-------- SOURCE RECORDS

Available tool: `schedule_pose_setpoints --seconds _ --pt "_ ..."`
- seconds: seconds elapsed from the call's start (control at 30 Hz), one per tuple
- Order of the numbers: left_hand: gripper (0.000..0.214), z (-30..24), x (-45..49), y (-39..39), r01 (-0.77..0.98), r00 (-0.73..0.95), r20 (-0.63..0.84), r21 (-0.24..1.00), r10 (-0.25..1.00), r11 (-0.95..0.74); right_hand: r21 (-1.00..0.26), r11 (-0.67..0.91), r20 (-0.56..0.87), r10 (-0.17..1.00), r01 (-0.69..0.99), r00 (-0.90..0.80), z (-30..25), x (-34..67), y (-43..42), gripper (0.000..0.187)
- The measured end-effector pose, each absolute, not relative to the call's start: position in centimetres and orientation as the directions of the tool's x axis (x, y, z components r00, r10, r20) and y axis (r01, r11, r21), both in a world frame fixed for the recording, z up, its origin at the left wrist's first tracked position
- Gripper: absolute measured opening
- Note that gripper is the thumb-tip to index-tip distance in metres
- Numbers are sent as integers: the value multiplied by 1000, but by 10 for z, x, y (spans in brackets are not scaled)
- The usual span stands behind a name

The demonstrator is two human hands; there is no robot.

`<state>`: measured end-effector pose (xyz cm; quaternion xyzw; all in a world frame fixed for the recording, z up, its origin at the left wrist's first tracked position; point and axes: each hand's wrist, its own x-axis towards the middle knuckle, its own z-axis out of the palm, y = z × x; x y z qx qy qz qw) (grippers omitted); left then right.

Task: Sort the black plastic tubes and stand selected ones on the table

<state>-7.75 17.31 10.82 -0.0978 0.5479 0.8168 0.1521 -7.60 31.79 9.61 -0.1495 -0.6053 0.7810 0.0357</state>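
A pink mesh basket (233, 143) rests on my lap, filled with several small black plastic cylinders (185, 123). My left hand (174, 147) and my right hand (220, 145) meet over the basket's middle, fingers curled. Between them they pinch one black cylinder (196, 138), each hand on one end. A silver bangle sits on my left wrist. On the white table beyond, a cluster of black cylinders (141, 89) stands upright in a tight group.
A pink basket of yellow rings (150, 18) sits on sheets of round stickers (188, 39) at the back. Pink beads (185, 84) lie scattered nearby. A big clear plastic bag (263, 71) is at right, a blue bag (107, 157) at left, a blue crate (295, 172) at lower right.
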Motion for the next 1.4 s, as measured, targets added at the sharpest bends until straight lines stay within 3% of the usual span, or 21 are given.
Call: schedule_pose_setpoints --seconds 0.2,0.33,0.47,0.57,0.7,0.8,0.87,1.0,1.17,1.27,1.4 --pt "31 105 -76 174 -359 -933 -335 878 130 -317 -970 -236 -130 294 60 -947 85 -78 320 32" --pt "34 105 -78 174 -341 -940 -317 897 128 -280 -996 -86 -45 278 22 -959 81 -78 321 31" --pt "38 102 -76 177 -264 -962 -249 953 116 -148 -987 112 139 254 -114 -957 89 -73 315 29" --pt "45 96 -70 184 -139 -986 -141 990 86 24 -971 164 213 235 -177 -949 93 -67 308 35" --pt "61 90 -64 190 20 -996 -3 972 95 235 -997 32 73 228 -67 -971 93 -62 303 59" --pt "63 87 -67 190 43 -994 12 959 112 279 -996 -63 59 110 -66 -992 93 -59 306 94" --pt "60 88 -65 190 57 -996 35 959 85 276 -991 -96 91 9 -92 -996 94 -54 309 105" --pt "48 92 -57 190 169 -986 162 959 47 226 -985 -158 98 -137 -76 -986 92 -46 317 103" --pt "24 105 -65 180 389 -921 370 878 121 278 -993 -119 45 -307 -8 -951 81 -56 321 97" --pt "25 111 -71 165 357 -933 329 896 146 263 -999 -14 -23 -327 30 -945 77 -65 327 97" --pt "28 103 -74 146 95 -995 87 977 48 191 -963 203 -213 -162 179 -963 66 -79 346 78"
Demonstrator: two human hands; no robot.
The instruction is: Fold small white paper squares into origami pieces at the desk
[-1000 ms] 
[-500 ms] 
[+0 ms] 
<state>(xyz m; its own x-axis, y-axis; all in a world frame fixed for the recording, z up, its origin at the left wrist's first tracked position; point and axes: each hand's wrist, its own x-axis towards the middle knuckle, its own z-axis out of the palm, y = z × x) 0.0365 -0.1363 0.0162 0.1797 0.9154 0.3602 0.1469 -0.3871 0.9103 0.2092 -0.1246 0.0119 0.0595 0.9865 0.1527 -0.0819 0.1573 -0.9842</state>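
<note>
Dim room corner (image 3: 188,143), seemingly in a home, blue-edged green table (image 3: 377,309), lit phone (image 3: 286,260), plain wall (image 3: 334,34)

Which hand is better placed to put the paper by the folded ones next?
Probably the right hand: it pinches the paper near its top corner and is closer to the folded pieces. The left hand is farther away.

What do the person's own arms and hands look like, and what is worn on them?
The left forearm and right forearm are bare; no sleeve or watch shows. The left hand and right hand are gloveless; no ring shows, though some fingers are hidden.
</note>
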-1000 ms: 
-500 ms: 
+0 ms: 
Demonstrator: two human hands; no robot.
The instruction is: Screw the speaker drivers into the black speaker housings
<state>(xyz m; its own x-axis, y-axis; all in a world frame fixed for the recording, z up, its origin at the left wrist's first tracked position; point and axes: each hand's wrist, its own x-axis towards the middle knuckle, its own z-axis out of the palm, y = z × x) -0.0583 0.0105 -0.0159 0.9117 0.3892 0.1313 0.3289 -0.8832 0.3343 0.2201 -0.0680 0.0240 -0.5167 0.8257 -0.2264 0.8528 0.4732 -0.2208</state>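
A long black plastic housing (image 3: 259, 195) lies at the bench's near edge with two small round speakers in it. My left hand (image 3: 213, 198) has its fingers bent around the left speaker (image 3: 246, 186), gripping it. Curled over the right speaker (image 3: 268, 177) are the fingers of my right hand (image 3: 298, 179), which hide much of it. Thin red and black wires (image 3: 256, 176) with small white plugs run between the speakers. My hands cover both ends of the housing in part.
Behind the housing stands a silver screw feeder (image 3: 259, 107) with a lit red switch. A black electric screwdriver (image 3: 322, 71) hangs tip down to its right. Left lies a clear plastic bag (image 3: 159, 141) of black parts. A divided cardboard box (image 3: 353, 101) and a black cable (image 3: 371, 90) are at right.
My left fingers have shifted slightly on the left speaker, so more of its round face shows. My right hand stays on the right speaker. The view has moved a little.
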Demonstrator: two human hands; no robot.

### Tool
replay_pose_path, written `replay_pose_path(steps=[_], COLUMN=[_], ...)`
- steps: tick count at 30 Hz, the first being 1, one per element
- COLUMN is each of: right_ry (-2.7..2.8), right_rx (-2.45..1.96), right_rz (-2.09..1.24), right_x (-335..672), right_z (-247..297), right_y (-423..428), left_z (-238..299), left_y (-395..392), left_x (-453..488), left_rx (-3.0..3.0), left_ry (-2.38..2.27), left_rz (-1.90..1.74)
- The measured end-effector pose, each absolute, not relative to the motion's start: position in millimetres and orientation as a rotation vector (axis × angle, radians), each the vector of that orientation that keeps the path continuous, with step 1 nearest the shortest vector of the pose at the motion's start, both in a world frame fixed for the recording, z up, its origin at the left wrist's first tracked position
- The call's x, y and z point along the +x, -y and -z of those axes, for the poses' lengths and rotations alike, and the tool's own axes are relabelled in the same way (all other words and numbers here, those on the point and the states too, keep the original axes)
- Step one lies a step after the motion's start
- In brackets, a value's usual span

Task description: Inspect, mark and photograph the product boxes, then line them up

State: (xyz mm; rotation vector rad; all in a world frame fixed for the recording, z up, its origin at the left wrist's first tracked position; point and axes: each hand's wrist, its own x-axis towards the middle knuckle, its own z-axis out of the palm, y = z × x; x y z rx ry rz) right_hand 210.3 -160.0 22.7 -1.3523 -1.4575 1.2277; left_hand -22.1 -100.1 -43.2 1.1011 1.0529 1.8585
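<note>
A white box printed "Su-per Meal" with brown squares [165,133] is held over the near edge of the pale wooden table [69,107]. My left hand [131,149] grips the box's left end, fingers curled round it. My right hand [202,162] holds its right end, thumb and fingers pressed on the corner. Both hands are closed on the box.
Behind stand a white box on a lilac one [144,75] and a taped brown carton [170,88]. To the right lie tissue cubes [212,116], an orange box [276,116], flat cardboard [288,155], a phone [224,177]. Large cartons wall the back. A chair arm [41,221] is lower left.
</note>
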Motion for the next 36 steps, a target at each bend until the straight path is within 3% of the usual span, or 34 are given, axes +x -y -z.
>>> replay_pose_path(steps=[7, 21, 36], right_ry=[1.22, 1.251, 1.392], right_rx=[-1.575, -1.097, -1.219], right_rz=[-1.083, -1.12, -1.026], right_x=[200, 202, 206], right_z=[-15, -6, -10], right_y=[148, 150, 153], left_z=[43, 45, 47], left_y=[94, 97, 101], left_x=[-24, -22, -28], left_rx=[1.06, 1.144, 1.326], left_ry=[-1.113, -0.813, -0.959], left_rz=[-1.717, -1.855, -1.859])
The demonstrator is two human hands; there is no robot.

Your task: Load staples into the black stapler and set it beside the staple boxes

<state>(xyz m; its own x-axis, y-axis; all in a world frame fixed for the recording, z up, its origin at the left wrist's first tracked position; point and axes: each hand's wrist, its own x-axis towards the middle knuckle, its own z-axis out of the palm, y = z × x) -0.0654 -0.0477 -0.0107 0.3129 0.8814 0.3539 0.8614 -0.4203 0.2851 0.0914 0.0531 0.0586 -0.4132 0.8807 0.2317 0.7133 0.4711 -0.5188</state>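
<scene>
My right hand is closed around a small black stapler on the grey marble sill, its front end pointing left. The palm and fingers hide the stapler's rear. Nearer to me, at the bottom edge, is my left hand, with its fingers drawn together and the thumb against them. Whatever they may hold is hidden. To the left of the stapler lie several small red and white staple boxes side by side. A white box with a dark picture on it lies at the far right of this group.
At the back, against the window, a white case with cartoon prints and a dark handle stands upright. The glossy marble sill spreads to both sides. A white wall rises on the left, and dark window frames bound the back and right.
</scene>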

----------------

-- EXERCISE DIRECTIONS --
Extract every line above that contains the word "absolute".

-- WORKED SOLUTION --
- The measured end-effector pose, each absolute, not relative to the call's start: position in centimetres and orientation as the directions of the tool's x axis (x, y, z components r00, r10, r20) and y axis (r01, r11, r21), both in a world frame fixed for the recording, z up, its origin at the left wrist's first tracked position
- Gripper: absolute measured opening
- The measured end-effector pose, each absolute, not relative to the motion's start: position in millimetres and orientation as a rotation vector (axis × angle, radians), each the vector of that orientation that keeps the path continuous, with step 1 nearest the shortest vector of the pose at the motion's start, both in a world frame fixed for the recording, z up, its origin at the left wrist's first tracked position

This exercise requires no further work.